#### [The problem]
All lines below are to be transcribed exactly.

-- Opening Marker --

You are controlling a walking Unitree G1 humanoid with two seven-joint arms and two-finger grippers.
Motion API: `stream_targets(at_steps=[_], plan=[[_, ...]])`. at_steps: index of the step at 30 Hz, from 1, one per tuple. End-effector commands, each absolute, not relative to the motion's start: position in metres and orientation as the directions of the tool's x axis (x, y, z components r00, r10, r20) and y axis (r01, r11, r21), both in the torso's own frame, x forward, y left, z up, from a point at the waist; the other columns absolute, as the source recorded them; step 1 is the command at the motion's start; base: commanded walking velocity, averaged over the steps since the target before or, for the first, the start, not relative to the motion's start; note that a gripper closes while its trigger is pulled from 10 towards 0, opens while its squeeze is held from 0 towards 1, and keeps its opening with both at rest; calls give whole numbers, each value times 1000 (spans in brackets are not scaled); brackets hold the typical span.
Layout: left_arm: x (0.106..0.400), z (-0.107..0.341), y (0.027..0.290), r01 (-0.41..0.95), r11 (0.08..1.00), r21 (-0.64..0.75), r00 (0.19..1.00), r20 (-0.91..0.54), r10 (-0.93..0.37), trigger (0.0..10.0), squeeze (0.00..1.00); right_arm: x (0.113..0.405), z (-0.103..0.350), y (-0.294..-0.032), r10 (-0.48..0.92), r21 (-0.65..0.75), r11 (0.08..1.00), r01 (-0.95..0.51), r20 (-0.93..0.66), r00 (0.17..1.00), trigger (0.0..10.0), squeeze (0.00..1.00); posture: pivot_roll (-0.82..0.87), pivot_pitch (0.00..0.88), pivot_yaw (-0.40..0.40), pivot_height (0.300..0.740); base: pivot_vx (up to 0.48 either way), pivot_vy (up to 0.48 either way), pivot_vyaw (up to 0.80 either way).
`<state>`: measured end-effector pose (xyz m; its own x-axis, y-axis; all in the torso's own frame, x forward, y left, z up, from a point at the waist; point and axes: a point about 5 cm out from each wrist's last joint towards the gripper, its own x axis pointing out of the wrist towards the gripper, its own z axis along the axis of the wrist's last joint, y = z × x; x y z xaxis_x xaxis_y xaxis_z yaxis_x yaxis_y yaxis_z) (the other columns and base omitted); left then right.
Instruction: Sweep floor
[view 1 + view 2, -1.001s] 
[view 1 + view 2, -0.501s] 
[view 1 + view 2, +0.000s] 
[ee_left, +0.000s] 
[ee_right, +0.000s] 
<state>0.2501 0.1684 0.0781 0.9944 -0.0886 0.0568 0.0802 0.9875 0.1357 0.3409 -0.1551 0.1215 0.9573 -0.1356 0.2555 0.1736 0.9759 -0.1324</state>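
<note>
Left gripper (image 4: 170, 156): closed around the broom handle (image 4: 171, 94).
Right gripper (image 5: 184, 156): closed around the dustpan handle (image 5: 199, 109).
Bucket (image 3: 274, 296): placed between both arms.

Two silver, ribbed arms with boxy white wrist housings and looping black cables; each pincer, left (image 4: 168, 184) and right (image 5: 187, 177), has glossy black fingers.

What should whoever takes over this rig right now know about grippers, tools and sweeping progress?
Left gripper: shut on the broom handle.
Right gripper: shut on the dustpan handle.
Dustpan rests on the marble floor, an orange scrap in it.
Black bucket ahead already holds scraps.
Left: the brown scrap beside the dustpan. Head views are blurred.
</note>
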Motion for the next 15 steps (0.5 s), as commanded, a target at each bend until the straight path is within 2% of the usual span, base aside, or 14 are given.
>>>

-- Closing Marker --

#### [Solution to this exercise]
You are controlling a walking Unitree G1 humanoid with two seven-joint arms and two-finger grippers.
Motion API: `stream_targets(at_steps=[_], plan=[[_, ...]])`. at_steps: index of the step at 30 Hz, from 1, one per tuple. End-effector commands, each absolute, not relative to the motion's start: position in metres and orientation as the directions of the tool's x axis (x, y, z components r00, r10, r20) and y axis (r01, r11, r21), both in the torso's own frame, x forward, y left, z up, from a point at the waist; the other columns absolute, as the source recorded them; step 1 is the command at the motion's start; base: commanded walking velocity, averaged over the steps since the target before or, for the first, the start, not relative to the motion's start; note that a gripper closes while its trigger is pulled from 10 towards 0, opens while its squeeze is held from 0 towards 1, and keeps its opening with both at rest; calls give whole numbers, each value times 1000 (spans in brackets are not scaled); brackets hold the typical span.
Layout: left_arm: x (0.106..0.400), z (-0.107..0.341), y (0.027..0.290), r01 (-0.41..0.95), r11 (0.08..1.00), r21 (-0.64..0.75), r00 (0.19..1.00), r20 (-0.91..0.54), r10 (-0.93..0.37), trigger (0.0..10.0), squeeze (0.00..1.00); right_arm: x (0.113..0.405), z (-0.103..0.350), y (-0.294..-0.032), r10 (-0.48..0.92), r21 (-0.65..0.75), r11 (0.08..1.00), r01 (-0.95..0.51), r20 (-0.93..0.66), r00 (0.17..1.00), trigger (0.0..10.0), squeeze (0.00..1.00); posture: pivot_roll (-0.82..0.87), pivot_pitch (0.00..0.88), pivot_yaw (-0.40..0.40), pivot_height (0.300..0.740); base: pivot_vx (up to 0.48 either way), pivot_vy (up to 0.48 either way), pivot_vyaw (up to 0.80 either way).
`<state>`: measured end-effector pose (xyz m; its own x-axis, y-axis; all in the torso's own frame, x forward, y left, z up, from a point at the waist; point and axes: a point about 5 cm out from each wrist's last joint towards the gripper, its own x axis pointing out of the wrist towards the gripper, its own z axis along the axis of the wrist's last joint, y = z × x; x y z xaxis_x xaxis_y xaxis_z yaxis_x yaxis_y yaxis_z) (the other columns and base omitted); left then right.
Instruction: Sweep floor
[view 1 + view 2, -1.001s] 
[view 1 + view 2, -0.501s] 
[view 1 + view 2, +0.000s] 
[ee_left, +0.000s] 
[ee_right, +0.000s] 
<state>0.2501 0.1684 0.0781 0.9944 -0.0886 0.0568 0.0802 0.9875 0.1357 0.3409 -0.1551 0.1215 0.9573 -0.1356 0.2555 0.1736 0.9759 -0.1324</state>
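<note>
Left gripper (image 4: 170, 156): closed around the broom handle (image 4: 171, 94).
Right gripper (image 5: 184, 156): closed around the dustpan handle (image 5: 199, 109).
Bucket (image 3: 274, 296): placed between both arms.

Two silver, ribbed arms with boxy white wrist housings and looping black cables; each pincer, left (image 4: 168, 184) and right (image 5: 187, 177), has glossy black fingers.

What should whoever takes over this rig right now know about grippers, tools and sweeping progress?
Left gripper: shut on the broom handle.
Right gripper: shut on the dustpan handle.
Dustpan rests on the marble floor, an orange scrap in it.
Black bucket ahead already holds scraps.
Left: the brown scrap beside the dustpan. Head views are blurred.
</note>
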Motion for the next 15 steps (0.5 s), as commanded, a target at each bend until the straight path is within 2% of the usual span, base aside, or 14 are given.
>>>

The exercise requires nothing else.